VARIOUS MODES OF GASTRONOMIC GRATIFICATION.

Phyllis, I have a cask full of Albanian wine upwards of nine years old; I have parsley in the garden for the weaving of chaplets. The house shines cheerfully with plate; all hands are busy.
Horace, Ode XI.

Some old French wit spoke of an "idea which could be canonized." Perhaps yet we may have a Saint Table-Cloth. There have been worse saints than Saint Table-Cloth and clean linen, since the days of Louis XIII!

We notice in the old pictures of feasting that the table-cloth was of itself a picture,—lace, in squares, blocks, and stripes, sometimes only lace over a colour, but generally mixed with linen.

It was the highest ambition of the Dutch housewife to have much double damask of snowy whiteness in her table-linen chest. That is still the grand reliable table-linen. No one can go astray who uses it.

Table-linen is now embroidered in coloured cottons, or half of its threads are drawn out and it is then sewed over into lace-work. It is then thrown over a colour, generally bright red. But pale lilac is more refined, and very becoming to the lace-work.

Not a particle of coarse food must go on that table-cloth. Everything must be brought to each guest from the broad, magnificent buffet; all must be served à la Russe from behind a grand, impenetrable screen, which should fence off every dining-room from the butler's pantry and the kitchen. All that goes on behind that screen is the butler's business, and not ours. The butler is a portly man, presumably, with a clean-shaven face, of English parentage. He has the key of the wine-cellar and of the silver-chest, two heavy responsibilities; for nowadays, not to go into the question of the wines, the silver-chest is getting weighty. Silver and silver-gilt dishes, banished for some years, are now reasserting their pre-eminent fitness for the dinner-table: The plates may be of solid silver; so are the high candlesticks and the salt-cellars, of various and beautiful designs after Benvenuto Cellini.

Old silver is reappearing, and happy the hostess who has a real Queen Anne teapot. The soup-tureen of silver is again used, and so are the old beer-mugs. Our Dutch ancestors were much alive to good silver; he may rejoice who, joking apart, had a Dutch uncle. I, for one, do not like to eat off a metallic plate, be it of silver or gold. It is disagreeable to hear the knife scrape on it, even with the delicate business of cutting a morsel of red canvas-back. Gastronomic gratification should be so highly refined that it trembles at a crumpled rose-leaf. Porcelain plates seem to be perfect, if they have not on them the beautiful head of Lamballe. Nobody at a dinner desires to cut her head off again, or to be reminded of the French Revolution. Nor should we hurry.

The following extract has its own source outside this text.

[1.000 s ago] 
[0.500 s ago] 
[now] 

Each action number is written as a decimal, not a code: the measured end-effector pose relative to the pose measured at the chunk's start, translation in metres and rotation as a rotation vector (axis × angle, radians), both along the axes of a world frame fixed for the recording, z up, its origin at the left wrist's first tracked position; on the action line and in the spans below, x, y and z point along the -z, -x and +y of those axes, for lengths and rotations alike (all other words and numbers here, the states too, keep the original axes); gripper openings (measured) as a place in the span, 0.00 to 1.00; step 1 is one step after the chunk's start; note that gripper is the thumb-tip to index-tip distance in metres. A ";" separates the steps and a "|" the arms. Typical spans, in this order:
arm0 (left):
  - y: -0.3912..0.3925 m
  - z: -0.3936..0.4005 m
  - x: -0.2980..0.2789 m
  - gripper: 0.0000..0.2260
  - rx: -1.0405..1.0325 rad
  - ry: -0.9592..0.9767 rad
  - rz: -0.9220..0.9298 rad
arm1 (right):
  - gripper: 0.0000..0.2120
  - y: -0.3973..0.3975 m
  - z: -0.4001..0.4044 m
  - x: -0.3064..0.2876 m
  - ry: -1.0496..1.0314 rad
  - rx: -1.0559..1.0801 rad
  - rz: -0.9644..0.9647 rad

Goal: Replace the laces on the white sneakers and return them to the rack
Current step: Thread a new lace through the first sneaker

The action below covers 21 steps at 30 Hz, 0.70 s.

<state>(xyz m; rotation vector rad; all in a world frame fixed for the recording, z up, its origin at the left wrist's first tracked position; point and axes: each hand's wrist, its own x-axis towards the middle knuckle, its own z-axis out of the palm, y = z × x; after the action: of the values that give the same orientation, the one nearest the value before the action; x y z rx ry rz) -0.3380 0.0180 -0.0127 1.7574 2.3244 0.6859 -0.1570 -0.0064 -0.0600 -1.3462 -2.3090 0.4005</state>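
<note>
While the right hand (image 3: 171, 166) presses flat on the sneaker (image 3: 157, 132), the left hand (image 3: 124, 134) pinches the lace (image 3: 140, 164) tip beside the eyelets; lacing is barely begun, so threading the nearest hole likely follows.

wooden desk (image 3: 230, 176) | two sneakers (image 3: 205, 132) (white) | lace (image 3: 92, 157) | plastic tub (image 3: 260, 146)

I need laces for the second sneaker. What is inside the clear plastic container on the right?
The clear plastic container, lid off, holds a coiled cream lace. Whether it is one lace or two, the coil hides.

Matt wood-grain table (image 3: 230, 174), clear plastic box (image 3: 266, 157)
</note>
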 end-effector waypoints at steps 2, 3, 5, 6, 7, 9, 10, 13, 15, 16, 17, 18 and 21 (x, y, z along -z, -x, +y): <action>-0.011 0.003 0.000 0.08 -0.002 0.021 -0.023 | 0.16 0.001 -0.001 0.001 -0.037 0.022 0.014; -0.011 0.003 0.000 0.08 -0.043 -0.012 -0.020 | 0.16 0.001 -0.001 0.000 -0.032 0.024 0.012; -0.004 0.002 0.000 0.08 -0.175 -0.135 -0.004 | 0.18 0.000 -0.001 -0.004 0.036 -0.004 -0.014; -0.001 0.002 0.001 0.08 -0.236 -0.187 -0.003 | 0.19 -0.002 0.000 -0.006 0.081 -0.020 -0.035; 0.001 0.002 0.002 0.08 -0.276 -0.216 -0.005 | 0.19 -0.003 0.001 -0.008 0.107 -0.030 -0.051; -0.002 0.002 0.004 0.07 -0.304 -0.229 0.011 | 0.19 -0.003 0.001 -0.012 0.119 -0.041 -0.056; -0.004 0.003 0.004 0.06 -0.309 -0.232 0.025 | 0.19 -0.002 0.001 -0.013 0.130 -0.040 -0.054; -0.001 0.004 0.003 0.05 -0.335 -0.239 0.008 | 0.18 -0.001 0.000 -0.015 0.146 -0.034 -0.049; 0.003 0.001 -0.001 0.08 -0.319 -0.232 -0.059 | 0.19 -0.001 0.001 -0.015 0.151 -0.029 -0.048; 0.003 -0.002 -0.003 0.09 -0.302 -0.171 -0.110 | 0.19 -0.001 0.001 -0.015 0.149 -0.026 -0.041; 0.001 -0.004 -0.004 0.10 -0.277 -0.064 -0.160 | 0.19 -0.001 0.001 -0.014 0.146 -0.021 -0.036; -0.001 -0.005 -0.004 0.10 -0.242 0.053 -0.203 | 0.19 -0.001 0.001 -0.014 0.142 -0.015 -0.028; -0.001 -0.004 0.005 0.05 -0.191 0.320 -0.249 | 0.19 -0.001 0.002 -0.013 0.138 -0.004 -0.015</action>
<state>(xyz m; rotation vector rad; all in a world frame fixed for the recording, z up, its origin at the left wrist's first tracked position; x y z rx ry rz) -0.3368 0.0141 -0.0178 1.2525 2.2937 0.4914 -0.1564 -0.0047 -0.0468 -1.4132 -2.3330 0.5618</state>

A master says, "I have arrived at such a point that if the calls of business or pleasure did not interpose, there would be no fixed date for finding what time might elapse between the first glass of sherry and the final Maraschino."

However, the pleasures of a dinner may be too prolonged. Men like to sit longer eating and drinking than women; so when a dinner is of both sexes it should not continue more than one hour and a half. Horace, that prince of diners, objected to the long-drawn-out meal. "Then we drank, each as much as he felt the need," meant no orgy amongst the Greeks.

But if the talk lingers after the biscuit and cheese the hostess need not interrupt it.